Par une
ordonnance du 14 janvier 2005, le Conseil d'Etat, statuant en référé, a ordonné la suspension de l'arrêté du 2 décembre 2004, par lequel le président de l'Université Jean Moulin Lyon 3 avait interdit à un professeur l'accès aux locaux de cette université, à compter du 3 décembre 2004 et jusqu'à l'intervention de la décision de la section disciplinaire du conseil d'administration de l'Université.

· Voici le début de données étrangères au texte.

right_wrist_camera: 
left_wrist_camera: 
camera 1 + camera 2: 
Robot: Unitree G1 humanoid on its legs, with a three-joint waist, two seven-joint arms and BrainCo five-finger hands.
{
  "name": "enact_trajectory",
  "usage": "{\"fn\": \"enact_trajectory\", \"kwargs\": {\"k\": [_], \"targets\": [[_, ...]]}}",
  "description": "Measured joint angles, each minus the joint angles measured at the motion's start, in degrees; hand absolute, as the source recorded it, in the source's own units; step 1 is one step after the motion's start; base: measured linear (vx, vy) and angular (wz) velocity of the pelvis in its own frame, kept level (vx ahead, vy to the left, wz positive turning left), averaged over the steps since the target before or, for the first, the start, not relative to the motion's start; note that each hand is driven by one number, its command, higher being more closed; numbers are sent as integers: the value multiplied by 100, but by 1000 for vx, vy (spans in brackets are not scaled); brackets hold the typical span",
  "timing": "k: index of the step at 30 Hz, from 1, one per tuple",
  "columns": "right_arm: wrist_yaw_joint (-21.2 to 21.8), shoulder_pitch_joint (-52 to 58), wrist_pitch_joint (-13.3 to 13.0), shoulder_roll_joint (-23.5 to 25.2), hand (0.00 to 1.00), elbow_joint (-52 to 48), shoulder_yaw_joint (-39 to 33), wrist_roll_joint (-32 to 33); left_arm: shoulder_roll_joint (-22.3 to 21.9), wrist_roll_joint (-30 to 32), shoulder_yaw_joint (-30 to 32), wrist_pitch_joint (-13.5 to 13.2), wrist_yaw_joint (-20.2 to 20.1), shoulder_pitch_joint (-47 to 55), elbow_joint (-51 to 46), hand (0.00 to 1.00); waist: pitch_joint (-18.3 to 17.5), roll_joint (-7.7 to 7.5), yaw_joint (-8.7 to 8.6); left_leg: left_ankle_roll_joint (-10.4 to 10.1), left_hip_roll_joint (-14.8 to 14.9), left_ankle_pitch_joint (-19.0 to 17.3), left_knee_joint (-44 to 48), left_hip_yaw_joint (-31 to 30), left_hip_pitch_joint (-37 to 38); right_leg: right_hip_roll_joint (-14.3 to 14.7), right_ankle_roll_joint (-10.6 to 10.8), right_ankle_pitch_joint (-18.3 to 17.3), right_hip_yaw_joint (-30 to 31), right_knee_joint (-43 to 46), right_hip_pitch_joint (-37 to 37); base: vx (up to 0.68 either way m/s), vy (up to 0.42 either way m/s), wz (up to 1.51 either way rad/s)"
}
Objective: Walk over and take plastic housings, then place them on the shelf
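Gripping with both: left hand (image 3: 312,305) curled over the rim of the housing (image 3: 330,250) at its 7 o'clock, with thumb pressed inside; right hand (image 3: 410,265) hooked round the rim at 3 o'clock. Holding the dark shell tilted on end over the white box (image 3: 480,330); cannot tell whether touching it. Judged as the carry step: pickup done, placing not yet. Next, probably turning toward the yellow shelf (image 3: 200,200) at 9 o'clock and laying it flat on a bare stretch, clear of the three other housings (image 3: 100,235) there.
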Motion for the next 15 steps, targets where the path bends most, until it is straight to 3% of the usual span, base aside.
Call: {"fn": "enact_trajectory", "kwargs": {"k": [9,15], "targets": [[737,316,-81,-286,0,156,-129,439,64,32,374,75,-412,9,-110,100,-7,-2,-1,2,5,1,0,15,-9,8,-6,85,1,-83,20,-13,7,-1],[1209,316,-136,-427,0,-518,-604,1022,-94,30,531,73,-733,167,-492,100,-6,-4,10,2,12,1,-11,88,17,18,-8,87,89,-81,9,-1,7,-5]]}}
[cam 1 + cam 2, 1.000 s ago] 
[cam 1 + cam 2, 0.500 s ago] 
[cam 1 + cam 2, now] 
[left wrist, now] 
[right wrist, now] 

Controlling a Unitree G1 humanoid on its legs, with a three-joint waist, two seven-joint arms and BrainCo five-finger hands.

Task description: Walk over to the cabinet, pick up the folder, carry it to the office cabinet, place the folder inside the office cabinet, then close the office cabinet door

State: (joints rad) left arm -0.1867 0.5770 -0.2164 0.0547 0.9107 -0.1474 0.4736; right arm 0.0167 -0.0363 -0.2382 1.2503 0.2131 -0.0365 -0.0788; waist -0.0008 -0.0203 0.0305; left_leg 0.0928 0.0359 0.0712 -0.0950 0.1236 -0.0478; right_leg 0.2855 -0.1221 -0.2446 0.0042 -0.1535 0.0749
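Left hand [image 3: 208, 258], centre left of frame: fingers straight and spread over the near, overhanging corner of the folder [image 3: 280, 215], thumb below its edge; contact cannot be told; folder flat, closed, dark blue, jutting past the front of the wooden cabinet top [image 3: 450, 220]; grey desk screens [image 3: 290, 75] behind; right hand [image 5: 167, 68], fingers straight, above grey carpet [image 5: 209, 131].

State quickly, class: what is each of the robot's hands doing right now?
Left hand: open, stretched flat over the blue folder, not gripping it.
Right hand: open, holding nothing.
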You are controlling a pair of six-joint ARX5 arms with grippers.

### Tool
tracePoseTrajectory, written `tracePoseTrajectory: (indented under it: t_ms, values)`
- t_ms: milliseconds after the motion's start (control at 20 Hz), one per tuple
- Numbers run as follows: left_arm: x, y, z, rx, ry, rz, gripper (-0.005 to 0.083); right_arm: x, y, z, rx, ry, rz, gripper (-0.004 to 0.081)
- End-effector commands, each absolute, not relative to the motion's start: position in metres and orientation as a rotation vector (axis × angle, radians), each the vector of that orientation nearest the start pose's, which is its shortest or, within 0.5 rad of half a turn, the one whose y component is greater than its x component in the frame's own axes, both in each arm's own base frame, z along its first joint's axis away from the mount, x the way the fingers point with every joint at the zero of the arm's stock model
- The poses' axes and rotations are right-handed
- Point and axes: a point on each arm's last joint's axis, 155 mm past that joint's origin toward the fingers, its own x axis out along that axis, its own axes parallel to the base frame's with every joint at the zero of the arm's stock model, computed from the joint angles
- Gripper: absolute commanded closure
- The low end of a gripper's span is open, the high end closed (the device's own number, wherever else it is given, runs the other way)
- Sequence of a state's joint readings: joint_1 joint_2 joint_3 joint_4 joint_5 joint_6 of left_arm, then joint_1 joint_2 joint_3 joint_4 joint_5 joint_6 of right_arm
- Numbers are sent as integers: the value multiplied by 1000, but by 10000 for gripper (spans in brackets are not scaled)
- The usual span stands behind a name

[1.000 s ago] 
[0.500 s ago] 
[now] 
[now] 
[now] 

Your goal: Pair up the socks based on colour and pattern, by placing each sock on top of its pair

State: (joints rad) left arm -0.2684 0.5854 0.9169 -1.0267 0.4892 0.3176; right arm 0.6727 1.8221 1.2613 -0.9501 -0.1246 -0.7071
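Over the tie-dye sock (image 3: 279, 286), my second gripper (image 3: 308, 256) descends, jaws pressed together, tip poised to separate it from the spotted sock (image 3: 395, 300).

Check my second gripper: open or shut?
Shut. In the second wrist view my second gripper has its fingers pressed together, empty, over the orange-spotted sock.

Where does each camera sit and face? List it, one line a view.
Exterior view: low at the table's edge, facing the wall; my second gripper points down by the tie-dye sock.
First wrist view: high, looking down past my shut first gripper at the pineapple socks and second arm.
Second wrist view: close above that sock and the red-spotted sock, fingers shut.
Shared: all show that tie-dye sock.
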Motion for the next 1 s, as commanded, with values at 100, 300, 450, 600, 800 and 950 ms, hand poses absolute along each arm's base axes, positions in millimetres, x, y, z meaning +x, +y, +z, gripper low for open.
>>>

En l'espèce, un professeur à l'Université Jean Moulin Lyon 3, également député au Parlement européen et élu au Conseil régional Rhône-Alpes, avait tenu une conférence de presse, dans les locaux de sa permanence politique, au cours de laquelle il avait tenu des propos présentés par différents articles de presse comme pouvant avoir des connotations négationnistes. Ces propos ayant suscité, dans l'opinion publique et au sein de l'Université, un certain nombre de réactions, le président de l'Université avait prononcé, par arrêté, l'interdiction d'accès aux locaux. Le professeur avait, alors, demandé au Conseil d'Etat de suspendre cet arrêté, et a, récemment, obtenu gain de cause. La question dont était saisi le juge des référés était strictement circonscrite à l'examen de la mesure de police prise par le président de l'Université, sur le fondement de l'article 7 du décret du 31 juillet 1985 relatif à l'ordre dans les enceintes et locaux d'établissements publics à caractère scientifique, culturel et professionnel. Saisi sur le fondement de l'article L. 521-1 du Code de l'organisation judiciaire (
N° Lexbase : L3057ALS), le juge des référés du Conseil d'Etat a vérifié, d'une part, que la condition d'urgence était remplie et, d'autre part, qu'il était fait état d'un moyen propre à créer, en l'état de l'instruction, un doute sérieux quant à la légalité de la décision.